The base case definition for outpatient CAP was a verified ambulatory diagnosis of pneumonia as defined above in combination with a prescription for an antibiotic (Anatomical Therapeutic Classification (ATC) codes J01AA*, J01CA* (excl. J01CA08), J01CE*, J01CR*, J01DB*, J01DC*, J01DD*, J01DE*, J01DH*, J01EE*, J01FA*, J01MA*, J05AB*). The date of the antibiotic prescription was defined as the index date of outpatient CAP.

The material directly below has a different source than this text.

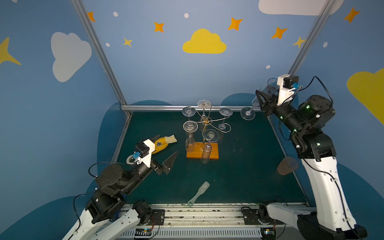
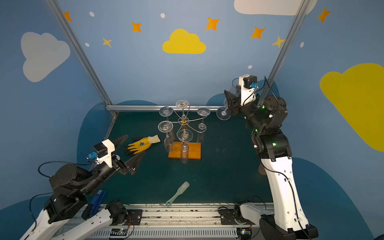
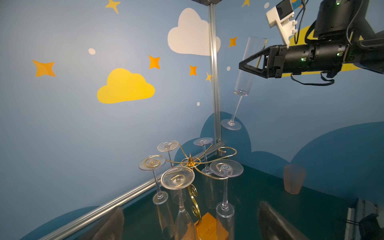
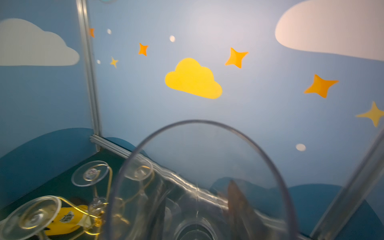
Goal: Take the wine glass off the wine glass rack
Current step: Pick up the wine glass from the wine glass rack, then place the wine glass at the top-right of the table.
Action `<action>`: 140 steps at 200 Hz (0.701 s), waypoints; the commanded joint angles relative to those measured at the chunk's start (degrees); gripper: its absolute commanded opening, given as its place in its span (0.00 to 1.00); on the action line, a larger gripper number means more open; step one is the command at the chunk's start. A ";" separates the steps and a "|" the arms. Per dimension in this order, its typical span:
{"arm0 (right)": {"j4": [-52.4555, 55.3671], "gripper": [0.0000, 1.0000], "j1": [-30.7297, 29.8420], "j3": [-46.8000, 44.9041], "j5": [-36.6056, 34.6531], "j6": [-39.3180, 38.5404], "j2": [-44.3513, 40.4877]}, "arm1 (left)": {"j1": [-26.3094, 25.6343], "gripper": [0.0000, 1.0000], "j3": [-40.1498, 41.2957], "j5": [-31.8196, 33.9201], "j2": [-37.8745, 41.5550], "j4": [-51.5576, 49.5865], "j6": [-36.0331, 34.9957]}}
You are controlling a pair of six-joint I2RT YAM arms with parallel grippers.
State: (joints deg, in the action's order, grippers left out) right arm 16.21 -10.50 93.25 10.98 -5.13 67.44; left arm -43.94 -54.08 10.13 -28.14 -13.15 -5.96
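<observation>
- Wine glass far right, off the wine glass rack, bowl grasped by right end effector.
- Left end effector released, empty.
- We advise a slow, foot-first descent onto bare tabletop.

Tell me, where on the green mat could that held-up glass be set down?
Widest bare patch: right of the rack, before the cup. A smaller one lies between rack and brush. Crowded: the left side, with the glove and left arm, and under the hanging glasses.
</observation>
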 commanded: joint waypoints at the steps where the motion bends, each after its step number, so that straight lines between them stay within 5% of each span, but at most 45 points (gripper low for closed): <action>1: -7.03 0.14 5.10 -6.64 0.22 4.55 0.15 | -0.09 0.99 1.23 5.59 0.63 1.82 0.44; 81: -24.74 0.14 11.45 -30.02 5.54 5.99 7.10 | 2.12 0.99 1.81 10.00 -7.88 11.43 -0.53; 140: -36.27 0.11 11.41 -32.54 6.45 7.25 19.14 | 8.68 0.99 -2.30 2.43 -15.87 16.05 6.58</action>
State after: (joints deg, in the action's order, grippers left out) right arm -10.85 0.73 59.66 15.75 1.34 83.61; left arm -36.58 -53.52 16.23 -42.11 -1.80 -2.48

To analyze the impact of our case definition on the measured CAP incidence, we performed several sensitivity analyses (for detailed case definitions see S6 Table). As a broader case definition for hospitalized CAP, cases with either a primary or secondary hospital diagnosis for pneumonia were included (sensitivity analysis 1). In a second sensitivity analysis for hospitalized cases, patients with pneumonia according to the base case definition OR an ICD-10 code for acute lower respiratory tract infections (LRTI) in the primary coding position were included (sensitivity analysis 2). In the outpatient setting, a sensitivity analysis was performed that included patients meeting either the base case definition or patients with an ICD-10 code for LRTI (sensitivity analysis 1, S6 Table). For a second sensitivity analysis the case definition required the diagnoses of CAP as defined for the primary analysis plus a radiologic investigation (chest X-ray, CT scan or magnetic resonance imaging [MRI]) in the same quarter (sensitivity analysis 2).

Further study outcomes included mortality after incident CAP due to any cause in-hospital, at 30-days or 365-days.

Risk factors for CAP

Underlying chronic medical conditions predisposing to CAP were defined according to the STIKO indication group classification for pneumococcal vaccination as at-risk conditions [18]. At-risk conditions included chronic heart disease, chronic pulmonary disease (including asthma), diabetes mellitus and neurological disorders. Immunocompromising conditions and anatomical or foreign body associated risk factors were considered high-risk condition as well as functional or anatomic asplenia, sickle cell diseases and other hemoglobinopathies, chronic severe liver disease, HIV infection, chronic renal failure or dialysis, malignant neoplasms/radiation therapy/cytotoxic chemotherapy, autoimmune diseases, immunosuppressive treatment, solid organ or stem cell transplantation, congenital immunodeficiency, and neutropenia/agranulocytosis. Risk conditions were identified based on hospital and verified outpatient diagnoses as well as OPS codes subdivided into at-risk conditions and high-risk conditions (for details see S7 and S8 Tables). If patients had both at-risk conditions and high-risk conditions, they were classified as high-risk. Patients without any at-risk or high-risk condition were assigned to the low-risk group.

Statistical analysis

Calculation of CAP incidence rate and predisposing factors for CAP.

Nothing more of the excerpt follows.